ははぁ~ん、車中のピリッとしたムードはこれだったんですね。


ヘルスに行った事がある方ならおわかりになるだろうが、入店してから女の子の写真が貼ってあるアルバムを見せられる。

そして、そのアルバムを見て女の子を選ぶのだ。


今、議題にあがっている問題はアルバムの女の子を選ぶ順番である。

当然、最後の方がブサイクの確率は高いと思われる・・・。


「……ジャンケンするか。公平に。」


異議はでなかった。


誰が考えたかわからないがジャンケン…

とてもフェアだ…。


このジャンケンというシステムにより人々の争いは、全世界で2割は減少したであろう。


緊張が3人を包む・・・・・


「最初はグー!!

ジャン・ケン・ホイ!!!」


ジッ・・ジッ・・・ジーザス!!!


こんな一世一代の大勝負にあろうことか、あいこにもならずに私は敗退した。


順番は、M→I→私 である。


順番も決定した所で、いざ出陣!


「いらっしゃいませ。こちらに座ってお待ち下さい。」


せっ、せっ、せまい!

待合室がとてもせまい!

5畳程度の広さで少し使い込んだ感じのL字型ソファーが一つ、

小さいテーブルが中心に置いてあり、

所狭しと雑誌が並んでいた。


(こんな所にかわいい子が働いているのか?)


そして見渡すまでもなく先客が2名いるのに気付いた。

2人とも欲望のままにヘルスにきているとは思えないぐらいクールな態度である。


「本日はご来店ありがとうございます。ご指名ございますか?」

「いえ・・ないです。(平静ぶった低い声)」

「それでは、こちらのアルバムから女の子をお選び下さい。」


もちろん先ほどのジャンケンの順番が厳格に守られた。


私(おっ、この子かわいいな…)


M「この子お願いします。」


私(次だったら金髪のこの娘だな……)


I「この子で。」


ジーザス!!ガッデム!!


当然であるが、かわいいと思われる娘を両方ともM・Iに選ばれてしまった。

力なくアルバムをめくる私・・・。

アルバムをめくっていると・・・


「この娘、当店でNO1ですよ。
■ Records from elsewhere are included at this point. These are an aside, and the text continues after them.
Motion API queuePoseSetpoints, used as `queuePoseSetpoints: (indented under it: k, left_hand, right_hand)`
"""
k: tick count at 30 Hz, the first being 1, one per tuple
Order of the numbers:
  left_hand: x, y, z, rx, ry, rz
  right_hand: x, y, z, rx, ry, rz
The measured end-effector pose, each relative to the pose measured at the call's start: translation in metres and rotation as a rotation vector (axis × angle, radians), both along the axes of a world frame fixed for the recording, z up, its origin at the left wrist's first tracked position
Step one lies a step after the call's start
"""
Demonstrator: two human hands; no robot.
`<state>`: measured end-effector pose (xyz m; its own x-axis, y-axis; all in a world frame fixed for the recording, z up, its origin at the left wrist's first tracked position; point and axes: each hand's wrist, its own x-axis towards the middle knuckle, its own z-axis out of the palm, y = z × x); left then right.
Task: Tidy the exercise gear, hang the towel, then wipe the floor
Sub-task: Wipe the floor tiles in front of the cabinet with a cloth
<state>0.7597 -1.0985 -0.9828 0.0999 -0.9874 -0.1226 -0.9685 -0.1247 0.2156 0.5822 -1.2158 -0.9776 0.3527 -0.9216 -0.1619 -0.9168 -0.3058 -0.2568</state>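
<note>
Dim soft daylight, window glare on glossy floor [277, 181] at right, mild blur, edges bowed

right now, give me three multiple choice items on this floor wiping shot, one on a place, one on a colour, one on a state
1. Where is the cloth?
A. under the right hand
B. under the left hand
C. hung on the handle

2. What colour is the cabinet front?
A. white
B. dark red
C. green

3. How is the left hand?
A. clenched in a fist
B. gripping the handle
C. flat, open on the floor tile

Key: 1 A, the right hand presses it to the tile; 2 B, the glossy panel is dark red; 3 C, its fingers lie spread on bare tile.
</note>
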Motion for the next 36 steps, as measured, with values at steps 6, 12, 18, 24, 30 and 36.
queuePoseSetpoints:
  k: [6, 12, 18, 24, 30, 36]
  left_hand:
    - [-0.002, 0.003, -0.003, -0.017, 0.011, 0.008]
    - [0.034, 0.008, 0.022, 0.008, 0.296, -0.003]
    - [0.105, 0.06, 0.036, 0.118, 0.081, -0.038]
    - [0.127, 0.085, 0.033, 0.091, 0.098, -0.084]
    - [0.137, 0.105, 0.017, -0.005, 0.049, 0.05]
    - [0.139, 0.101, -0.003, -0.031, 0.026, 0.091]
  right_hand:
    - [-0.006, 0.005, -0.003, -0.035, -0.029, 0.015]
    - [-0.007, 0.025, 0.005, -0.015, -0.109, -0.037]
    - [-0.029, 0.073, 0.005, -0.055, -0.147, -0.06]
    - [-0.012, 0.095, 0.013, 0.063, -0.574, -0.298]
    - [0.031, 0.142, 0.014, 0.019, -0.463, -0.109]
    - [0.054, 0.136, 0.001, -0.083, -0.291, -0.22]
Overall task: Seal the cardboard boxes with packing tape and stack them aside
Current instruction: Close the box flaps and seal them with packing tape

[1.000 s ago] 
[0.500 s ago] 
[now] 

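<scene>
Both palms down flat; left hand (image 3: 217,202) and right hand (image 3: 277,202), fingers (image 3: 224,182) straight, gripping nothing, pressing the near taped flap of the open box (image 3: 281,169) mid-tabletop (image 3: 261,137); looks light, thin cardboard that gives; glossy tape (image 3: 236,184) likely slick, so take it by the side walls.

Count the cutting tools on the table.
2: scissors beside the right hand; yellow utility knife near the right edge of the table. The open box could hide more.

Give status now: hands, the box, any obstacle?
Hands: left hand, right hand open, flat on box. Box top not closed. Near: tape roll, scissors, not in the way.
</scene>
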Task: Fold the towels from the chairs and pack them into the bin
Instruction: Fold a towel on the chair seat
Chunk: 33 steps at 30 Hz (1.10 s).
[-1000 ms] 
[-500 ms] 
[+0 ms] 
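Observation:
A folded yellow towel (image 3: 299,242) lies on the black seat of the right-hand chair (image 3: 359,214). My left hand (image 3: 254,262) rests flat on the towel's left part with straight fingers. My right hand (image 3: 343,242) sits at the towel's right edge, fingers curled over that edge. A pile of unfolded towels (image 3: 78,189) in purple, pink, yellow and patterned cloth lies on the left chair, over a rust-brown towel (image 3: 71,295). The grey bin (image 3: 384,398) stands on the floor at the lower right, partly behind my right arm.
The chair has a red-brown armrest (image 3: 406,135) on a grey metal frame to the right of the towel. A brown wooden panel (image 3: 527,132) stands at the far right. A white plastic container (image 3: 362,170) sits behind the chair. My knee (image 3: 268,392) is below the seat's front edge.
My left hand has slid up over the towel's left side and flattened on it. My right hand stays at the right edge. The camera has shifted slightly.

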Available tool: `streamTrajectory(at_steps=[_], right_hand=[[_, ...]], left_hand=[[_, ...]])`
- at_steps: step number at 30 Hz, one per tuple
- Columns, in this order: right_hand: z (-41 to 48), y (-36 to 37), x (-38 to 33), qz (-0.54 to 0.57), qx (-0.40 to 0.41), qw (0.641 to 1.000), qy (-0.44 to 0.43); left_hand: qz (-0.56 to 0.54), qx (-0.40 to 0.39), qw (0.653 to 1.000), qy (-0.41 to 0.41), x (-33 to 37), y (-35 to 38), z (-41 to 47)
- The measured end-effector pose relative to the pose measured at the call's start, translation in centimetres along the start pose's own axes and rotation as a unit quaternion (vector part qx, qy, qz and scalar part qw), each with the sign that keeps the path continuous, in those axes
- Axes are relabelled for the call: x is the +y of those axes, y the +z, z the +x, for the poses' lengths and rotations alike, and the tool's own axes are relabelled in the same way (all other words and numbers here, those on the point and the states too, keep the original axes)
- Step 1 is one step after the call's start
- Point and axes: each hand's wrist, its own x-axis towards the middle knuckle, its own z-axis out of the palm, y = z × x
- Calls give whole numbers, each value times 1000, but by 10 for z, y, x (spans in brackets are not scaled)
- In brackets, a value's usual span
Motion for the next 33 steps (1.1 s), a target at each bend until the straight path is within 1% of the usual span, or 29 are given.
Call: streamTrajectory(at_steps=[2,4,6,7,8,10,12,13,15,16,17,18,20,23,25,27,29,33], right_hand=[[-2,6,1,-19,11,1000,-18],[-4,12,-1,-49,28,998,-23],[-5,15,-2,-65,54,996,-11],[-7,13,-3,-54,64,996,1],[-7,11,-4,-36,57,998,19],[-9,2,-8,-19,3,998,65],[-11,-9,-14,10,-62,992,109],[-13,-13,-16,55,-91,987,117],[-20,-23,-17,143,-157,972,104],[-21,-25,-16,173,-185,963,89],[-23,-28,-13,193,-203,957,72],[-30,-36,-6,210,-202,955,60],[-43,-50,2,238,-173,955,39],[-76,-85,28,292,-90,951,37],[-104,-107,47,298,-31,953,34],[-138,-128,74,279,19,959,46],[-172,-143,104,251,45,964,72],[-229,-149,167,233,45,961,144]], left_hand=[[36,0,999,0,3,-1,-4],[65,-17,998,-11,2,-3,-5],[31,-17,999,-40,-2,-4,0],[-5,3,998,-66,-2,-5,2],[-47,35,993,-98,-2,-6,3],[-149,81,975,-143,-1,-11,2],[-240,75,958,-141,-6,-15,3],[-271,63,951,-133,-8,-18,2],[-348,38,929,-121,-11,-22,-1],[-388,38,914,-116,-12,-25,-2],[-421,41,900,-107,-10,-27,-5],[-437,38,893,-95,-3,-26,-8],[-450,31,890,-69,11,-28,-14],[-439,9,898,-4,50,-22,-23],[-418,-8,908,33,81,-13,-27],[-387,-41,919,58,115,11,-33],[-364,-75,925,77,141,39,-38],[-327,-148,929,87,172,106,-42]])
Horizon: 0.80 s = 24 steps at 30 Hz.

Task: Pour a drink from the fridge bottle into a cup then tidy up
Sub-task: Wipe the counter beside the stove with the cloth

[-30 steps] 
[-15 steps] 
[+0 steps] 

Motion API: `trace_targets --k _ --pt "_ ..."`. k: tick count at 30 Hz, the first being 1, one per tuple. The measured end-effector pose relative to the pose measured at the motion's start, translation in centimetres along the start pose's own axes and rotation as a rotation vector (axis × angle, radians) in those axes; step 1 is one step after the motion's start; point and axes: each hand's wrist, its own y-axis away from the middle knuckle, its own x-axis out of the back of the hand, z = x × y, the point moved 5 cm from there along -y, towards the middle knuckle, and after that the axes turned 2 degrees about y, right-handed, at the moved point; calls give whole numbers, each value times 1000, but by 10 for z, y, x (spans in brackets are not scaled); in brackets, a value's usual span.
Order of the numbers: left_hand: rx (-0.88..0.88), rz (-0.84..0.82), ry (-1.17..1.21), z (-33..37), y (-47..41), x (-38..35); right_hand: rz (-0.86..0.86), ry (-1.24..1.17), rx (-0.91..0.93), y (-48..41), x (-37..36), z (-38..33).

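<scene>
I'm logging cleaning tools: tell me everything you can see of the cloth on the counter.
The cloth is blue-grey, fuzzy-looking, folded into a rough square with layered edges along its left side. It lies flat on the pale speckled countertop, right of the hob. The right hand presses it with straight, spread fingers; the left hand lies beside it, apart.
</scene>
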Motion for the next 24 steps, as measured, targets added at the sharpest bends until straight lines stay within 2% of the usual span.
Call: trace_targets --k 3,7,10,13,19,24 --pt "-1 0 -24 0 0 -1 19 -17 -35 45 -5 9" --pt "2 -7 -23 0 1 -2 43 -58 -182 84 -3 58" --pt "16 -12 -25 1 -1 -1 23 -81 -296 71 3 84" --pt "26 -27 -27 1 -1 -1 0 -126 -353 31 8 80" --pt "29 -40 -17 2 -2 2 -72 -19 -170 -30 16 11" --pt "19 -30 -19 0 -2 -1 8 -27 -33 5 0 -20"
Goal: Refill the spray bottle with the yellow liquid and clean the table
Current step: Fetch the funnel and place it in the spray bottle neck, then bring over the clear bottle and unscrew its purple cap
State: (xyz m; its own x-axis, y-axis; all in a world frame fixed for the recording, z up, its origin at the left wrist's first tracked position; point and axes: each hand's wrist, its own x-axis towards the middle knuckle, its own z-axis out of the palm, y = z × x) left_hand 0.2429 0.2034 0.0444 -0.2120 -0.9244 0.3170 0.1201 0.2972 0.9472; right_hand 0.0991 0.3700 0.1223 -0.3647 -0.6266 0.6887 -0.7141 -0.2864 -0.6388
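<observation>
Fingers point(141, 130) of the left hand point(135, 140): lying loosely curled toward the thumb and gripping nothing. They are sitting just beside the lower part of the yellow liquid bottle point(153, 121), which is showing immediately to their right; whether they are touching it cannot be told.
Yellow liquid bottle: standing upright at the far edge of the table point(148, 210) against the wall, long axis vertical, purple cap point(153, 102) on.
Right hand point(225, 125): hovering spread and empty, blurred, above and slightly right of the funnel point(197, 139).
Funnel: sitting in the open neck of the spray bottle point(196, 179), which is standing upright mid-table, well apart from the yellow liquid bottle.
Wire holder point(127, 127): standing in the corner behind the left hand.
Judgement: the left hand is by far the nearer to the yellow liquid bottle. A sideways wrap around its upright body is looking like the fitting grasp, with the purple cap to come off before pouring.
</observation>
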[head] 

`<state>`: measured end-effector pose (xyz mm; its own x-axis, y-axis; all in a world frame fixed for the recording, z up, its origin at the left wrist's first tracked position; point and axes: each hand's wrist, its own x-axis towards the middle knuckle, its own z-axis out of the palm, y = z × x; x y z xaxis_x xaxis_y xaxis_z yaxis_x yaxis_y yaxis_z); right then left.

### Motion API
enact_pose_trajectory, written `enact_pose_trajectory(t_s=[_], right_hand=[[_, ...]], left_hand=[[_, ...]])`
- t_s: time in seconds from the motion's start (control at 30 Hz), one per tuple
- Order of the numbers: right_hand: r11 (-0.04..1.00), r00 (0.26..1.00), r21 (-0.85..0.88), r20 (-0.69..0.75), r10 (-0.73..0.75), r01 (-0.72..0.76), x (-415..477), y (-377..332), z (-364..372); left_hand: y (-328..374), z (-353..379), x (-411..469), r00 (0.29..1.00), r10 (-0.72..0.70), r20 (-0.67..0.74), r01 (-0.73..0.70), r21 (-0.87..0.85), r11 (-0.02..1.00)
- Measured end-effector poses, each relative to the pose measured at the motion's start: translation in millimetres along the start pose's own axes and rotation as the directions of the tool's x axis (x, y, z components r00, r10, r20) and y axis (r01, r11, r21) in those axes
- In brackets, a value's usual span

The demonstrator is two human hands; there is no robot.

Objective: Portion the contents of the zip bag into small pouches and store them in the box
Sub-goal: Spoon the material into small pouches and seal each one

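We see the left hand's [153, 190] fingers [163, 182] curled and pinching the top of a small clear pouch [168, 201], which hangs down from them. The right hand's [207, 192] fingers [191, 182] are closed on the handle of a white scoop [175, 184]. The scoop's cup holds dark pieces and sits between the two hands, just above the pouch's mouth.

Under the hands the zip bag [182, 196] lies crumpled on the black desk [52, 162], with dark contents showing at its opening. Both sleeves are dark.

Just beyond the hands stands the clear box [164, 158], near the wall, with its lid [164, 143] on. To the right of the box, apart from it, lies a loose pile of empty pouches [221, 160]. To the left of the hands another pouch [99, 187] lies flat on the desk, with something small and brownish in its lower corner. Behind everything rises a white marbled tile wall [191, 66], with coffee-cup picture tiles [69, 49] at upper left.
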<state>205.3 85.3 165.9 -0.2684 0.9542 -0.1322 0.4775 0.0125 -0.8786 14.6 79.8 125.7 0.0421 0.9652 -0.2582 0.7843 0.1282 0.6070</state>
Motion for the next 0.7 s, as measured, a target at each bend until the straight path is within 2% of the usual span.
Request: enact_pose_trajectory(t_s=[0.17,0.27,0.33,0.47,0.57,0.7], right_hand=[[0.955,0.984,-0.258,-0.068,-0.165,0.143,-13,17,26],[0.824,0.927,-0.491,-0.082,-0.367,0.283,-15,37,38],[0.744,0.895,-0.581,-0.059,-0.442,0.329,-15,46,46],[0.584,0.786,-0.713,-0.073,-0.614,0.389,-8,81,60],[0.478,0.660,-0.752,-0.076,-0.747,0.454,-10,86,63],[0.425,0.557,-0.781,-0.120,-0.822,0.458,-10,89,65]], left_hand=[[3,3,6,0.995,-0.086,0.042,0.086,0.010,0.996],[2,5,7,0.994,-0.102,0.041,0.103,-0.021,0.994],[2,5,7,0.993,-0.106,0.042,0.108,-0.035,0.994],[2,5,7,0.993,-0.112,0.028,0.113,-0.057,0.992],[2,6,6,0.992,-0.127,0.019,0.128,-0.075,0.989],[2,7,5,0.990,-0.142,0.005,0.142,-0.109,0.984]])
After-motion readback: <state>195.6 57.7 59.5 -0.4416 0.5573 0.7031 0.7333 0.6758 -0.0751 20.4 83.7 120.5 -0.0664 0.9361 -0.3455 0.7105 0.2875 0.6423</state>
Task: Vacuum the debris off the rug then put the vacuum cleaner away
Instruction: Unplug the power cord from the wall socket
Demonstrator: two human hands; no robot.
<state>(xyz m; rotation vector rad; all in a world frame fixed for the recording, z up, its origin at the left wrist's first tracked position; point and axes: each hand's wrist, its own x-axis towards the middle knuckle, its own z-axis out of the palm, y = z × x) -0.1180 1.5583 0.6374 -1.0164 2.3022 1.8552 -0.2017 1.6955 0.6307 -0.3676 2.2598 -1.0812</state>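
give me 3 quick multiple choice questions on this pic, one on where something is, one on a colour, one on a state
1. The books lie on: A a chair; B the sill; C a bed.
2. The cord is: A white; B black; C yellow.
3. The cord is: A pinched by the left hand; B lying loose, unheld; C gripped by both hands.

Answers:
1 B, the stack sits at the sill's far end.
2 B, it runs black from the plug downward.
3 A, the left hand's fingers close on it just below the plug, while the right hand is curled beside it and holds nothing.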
」


とショートカットで、私にとってはイマイチパッとしない娘を勧められた。


「じゃあ・・この娘で・・」


初体験のヘルスで粘るほどの根性はなかった・・・。


(はぁ~、50分で16000円も払うのに…なんかパッとしねぇな……。)


もちろんその頃のボーイズには

16000円はとてつもない大金だった。


当時ベストセラーになっていた

「NOと言えない日本人」

という書籍の題名に共感をもった瞬間だった。


待つ事5分


「どうぞ。」

「・・・・・・。」


無言でMが、

まるで戦地へ赴く様な表情で静かにソファーから腰を上げ、

カーテンの奥へと消えていった。


それからまた5分程して


「どうぞ。」

「・・・・・・。」


次はIがクールぶっていたが、

明らかに緊張した様子でカーテンの奥へ消えていった。


そしてそれから10分程度経った頃だろうか、


「どうぞ。」

「・・・・・。」


これだったのか!?

ハイテンションで返事をするわけにもいかず、かと言ってもちろんキレるわけにはいかない・・・。

返事をせずに静かに立ち上がるという理由を、その時私は理解した。


そして自分もカーテンの奥へと進み、

せまい通路のちょうど中間ぐらいに差し掛かったときだった、


風俗嬢「いらっしゃいませ!」


うぉ・・・なぜ君みたいなかわいい子がこんな大人の社交場で働いているんだい?